- THE TASK -
All lines in the records below with the word "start" must be returned.

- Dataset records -
=-=-=-=-=

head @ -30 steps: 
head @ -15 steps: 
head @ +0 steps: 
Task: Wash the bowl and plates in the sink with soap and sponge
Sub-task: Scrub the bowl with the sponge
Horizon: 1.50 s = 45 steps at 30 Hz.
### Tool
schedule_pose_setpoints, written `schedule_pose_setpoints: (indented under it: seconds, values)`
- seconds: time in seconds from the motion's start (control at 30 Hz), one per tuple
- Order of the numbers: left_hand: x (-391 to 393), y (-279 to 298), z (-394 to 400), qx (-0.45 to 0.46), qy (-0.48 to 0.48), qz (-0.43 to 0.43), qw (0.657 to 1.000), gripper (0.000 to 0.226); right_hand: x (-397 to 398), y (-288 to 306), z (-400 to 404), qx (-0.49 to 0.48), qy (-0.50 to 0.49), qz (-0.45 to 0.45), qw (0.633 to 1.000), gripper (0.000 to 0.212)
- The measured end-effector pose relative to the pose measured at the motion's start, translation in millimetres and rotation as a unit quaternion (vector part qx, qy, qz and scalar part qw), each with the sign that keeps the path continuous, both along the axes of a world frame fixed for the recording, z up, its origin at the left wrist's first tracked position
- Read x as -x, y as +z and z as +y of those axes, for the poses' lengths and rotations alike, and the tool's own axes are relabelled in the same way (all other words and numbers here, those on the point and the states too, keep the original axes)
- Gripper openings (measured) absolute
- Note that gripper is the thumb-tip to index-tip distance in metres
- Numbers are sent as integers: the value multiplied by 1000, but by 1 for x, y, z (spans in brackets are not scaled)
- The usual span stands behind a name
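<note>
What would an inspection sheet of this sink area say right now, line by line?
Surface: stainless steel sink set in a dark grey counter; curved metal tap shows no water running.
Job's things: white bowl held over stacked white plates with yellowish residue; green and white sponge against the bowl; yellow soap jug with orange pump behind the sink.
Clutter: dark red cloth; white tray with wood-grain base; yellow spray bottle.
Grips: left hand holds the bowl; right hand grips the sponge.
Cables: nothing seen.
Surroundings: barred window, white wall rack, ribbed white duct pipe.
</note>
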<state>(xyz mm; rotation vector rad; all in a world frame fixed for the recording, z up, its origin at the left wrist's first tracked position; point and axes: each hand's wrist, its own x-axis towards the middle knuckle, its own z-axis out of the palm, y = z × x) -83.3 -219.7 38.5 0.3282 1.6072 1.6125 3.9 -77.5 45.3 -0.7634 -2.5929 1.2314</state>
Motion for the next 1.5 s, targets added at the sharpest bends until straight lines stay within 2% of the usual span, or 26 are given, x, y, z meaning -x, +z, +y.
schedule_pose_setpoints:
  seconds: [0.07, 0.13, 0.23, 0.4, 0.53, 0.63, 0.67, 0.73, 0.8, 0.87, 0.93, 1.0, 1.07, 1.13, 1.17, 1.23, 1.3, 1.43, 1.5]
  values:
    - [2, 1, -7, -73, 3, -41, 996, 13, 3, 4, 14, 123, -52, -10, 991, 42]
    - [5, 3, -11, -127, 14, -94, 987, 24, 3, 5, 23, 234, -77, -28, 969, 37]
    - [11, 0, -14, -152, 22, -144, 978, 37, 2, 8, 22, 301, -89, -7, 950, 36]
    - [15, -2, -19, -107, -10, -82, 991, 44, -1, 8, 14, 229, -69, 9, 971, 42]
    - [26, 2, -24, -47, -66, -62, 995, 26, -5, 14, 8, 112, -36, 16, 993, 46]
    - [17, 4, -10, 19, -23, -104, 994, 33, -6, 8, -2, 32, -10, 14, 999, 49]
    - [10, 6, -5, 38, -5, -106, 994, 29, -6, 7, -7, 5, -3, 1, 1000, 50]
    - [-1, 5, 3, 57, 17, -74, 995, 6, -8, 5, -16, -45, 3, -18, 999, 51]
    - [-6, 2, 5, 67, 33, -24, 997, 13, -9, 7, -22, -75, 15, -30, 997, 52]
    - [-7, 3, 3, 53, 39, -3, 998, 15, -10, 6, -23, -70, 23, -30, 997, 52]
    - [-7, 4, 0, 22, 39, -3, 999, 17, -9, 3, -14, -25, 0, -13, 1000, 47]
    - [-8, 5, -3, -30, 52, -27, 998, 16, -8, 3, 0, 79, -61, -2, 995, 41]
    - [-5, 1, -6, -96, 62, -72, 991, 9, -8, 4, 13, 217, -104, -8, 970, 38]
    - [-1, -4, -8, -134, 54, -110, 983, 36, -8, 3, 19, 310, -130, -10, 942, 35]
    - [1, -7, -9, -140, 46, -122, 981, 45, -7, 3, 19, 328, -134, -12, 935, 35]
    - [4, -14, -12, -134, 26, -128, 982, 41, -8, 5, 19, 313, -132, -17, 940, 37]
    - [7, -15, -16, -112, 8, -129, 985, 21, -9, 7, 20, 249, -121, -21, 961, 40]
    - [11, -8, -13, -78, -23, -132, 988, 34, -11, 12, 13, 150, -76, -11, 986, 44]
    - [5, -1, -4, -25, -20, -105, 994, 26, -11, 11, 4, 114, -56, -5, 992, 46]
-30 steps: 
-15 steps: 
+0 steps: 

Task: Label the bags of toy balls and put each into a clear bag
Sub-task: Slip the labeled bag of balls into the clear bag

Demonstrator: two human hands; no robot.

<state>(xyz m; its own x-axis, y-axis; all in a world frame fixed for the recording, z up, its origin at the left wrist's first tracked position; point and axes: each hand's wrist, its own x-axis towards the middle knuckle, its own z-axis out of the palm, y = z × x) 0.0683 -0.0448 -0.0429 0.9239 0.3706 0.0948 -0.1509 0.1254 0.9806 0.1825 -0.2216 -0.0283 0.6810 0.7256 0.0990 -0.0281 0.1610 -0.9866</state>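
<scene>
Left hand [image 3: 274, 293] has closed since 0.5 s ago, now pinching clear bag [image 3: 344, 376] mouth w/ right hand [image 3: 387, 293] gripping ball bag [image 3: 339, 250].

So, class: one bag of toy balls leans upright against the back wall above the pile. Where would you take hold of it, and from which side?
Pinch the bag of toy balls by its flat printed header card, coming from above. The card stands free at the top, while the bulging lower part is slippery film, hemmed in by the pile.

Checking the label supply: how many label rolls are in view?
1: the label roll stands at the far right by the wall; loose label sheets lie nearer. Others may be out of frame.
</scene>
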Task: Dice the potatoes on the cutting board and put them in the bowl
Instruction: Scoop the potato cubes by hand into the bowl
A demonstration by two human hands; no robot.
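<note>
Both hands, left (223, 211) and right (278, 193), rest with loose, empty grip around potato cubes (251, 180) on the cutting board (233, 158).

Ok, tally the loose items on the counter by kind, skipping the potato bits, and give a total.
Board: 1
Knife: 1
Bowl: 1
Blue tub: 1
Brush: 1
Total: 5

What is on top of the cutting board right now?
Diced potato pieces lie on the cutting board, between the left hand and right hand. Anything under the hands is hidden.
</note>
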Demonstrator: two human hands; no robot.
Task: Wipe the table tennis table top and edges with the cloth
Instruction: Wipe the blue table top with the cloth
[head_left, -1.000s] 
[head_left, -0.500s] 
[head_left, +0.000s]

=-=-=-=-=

- ANSWER FOR THE TASK -
- seconds: time in seconds from the motion's start (control at 30 Hz), one per tuple
- The measured end-effector pose relative to the pose measured at the motion's start, translation in millimetres and rotation as a unit quaternion (vector part qx, qy, qz and scalar part qw), each with the sign that keeps the path continuous, both along the axes of a world frame fixed for the recording, z up, its origin at the left wrist's first tracked position

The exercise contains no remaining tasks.